Zimbabwean law establishes 16 years as the age at which a child can knowingly give consent to sex. In line with the connection between age and maturity discussed in Chapter 1, tradition states that boys and girls are not supposed to engage in sexual activity unless they are mentally, physically and emotionally mature and are of a marriageable age. In a study carried out in Matebeleland, 18-20 years was the age given for girls to start sexual activity. Boys could begin after reaching 20 (Mersuing, 1993). Another study found that, in urban areas, the view was that the appropriate age to begin sexual activity was 17-22 years, while the rural community recommended 14-16 as the appropriate age (Loewenson & Chikamba, 1994).
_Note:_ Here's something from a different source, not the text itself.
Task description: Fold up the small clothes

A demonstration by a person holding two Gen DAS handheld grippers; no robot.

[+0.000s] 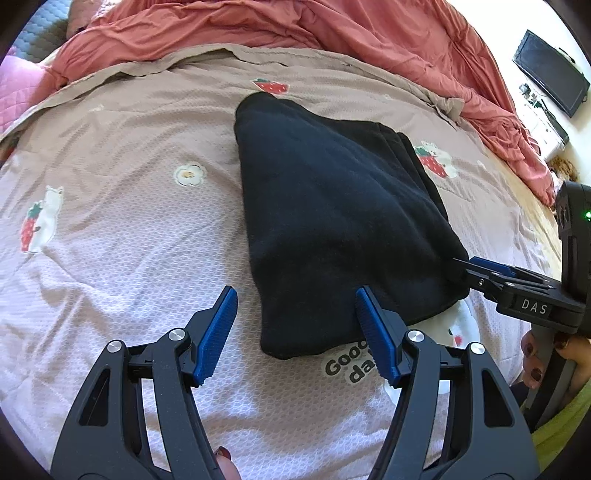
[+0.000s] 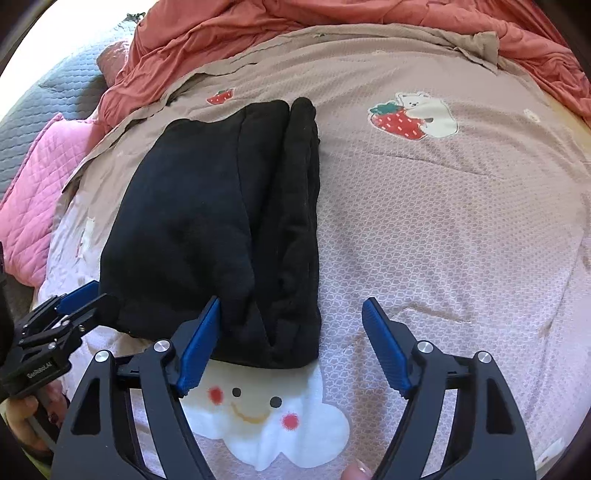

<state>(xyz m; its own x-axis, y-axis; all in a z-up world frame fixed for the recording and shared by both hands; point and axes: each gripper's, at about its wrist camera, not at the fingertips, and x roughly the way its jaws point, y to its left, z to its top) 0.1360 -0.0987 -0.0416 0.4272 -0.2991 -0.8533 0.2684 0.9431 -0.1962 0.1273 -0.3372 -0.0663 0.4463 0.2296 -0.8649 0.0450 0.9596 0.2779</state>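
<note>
A black garment (image 1: 332,206) lies folded into a thick rectangle on the patterned bed sheet (image 1: 110,229). It also shows in the right wrist view (image 2: 207,221), with folded layers stacked along its right side. My left gripper (image 1: 295,302) is open, its jaws astride the garment's near left corner. My right gripper (image 2: 291,317) is open, its jaws astride the near right corner, the left pad touching the cloth. Each gripper shows at the edge of the other's view, the right one (image 1: 476,269) and the left one (image 2: 85,299), both at the garment's near edge.
A rumpled coral duvet (image 1: 258,26) is piled along the far side of the bed. A pink quilted pillow (image 2: 33,199) lies at the left. A black monitor (image 1: 550,74) stands on a white desk at the far right.
</note>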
The other issue addressed in this data was whether children can decide or influence sexual decision. The following were identified as situations in which children have sexual encounters before they are ready, or before they are mature enough to take the decision:

When the sexual encounter is the decision of an authority figure such as a parent or teacher;

Where the sexual encounter is an act of force by a more powerful person (when children are raped);

When children have sex without being well informed about the consequences, or make uninformed decisions based on socio-economic or peer pressure, as has been found to be common among children living on the streets (Loewenson & Chikamba, 1994).

This also involves the more general question of whether children have the right to make their own decisions or should always comply with the decisions of authority figures. Society perceives children as innocent, powerless, vulnerable and obedient. As such they are expected to listen and at times to obey without questioning the orders or instructions of authority figures – parents, state authorities such as the police, teachers and sometimes religious leaders. Given the vulnerable status of children, society feels that most decisions taken by children should be sanctioned by an authority figure.
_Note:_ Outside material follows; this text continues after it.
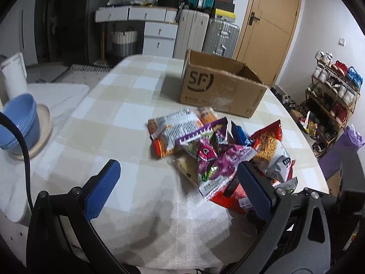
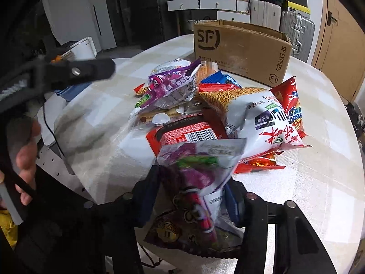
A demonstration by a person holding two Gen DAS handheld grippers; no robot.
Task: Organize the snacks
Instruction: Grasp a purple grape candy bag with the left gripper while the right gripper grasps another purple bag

The current data on childhood and sexuality issues of children demonstrates that people are less certain now than they used to be about the proper age for children to start sexual activity. The law does not solve the dilemma because it provides different ages for minority status and for legally being able to consent to sex. The Criminal Law Amendment Act provides that a girl who is 16 and above can legally and knowingly consent to sex while the Age of Majority Act, 1982 provides that any person below the age of 18 is a minor. This discrepancy aggravates the problem of adopting a universal age for the onset of sexual encounters.


Causes of child sexual abuse

The data show that a number of factors in the family might expose a child to sexual abuse, but the underlying factor is poverty. Poverty leads to adopting survival strategies that include taking in lodgers who face an accommodation crisis, a situation that has led to many families sharing houses and even rooms; or getting children to work on their own in the informal sector with minimal supervision, leading to abuse by other powerful adults within the same industry or outside it.

Another aggravating factor is tradition itself. In some case, sexual abuse results when parents comply with traditional and cultural beliefs and practices. In the data it is repeatedly claimed that traditional or faith healers prescribe sex between a young girl and an adult male so that the man can improve his business prospects or obtain good luck. A further belief commonly mentioned in the literature is that sex with a young virgin is a cure for HIVand other sexually transmitted diseases. This is a common assertion in the Zimbabwean literature on child sexual abuse, even though there is no ethnographic evidence to prove it. Perpetrators of abuse from both rural and urban areas have given these myths and beliefs as reasons behind sexual abuse of children, particularly of children below seven (Court Records: Harare Regional Courts, 1996). Cultural beliefs and practices such as pledging (kuzvarira, kuripa ngozi and kugadza mapfiwa) have also aggravated the problem of sexual exploitation of children, particularly of girl children. The Zimbabwe Traditional Healers Association (ZINATHA) has outlined a code of practice for traditional healers, which clarifies the responsibility of traditional healers to protect children against abuse. According to the ZINATHA code of practice, a traditional of faith healer must not prescribe sex with a minor as a form of treatment. nor the use of a young child as compensation for pledging. The code recommends that the payment should be in the form of money or domestic animals of value. It further provides that minors should not be left alone with the healers during treatment. Contravention of the code results in disciplinary measures from the Association as well as legal accusations, such as rape. Although the ZINATHA code of practice enshrines a lot of good provisions, these are unknown to most members. On the other hand, most of the healers who are still prescribing sex with minors are not members of ZINATHA. Little work has been done by the Association to advocate for the universal implementation of the code, particularly to members from the grassroots were the membership is very high. The Association lacks the financial and human resources to do awareness meetings with their grassroots members (personal communication: Mr Sibanda, ZINATHA Secretary for Legal Affairs).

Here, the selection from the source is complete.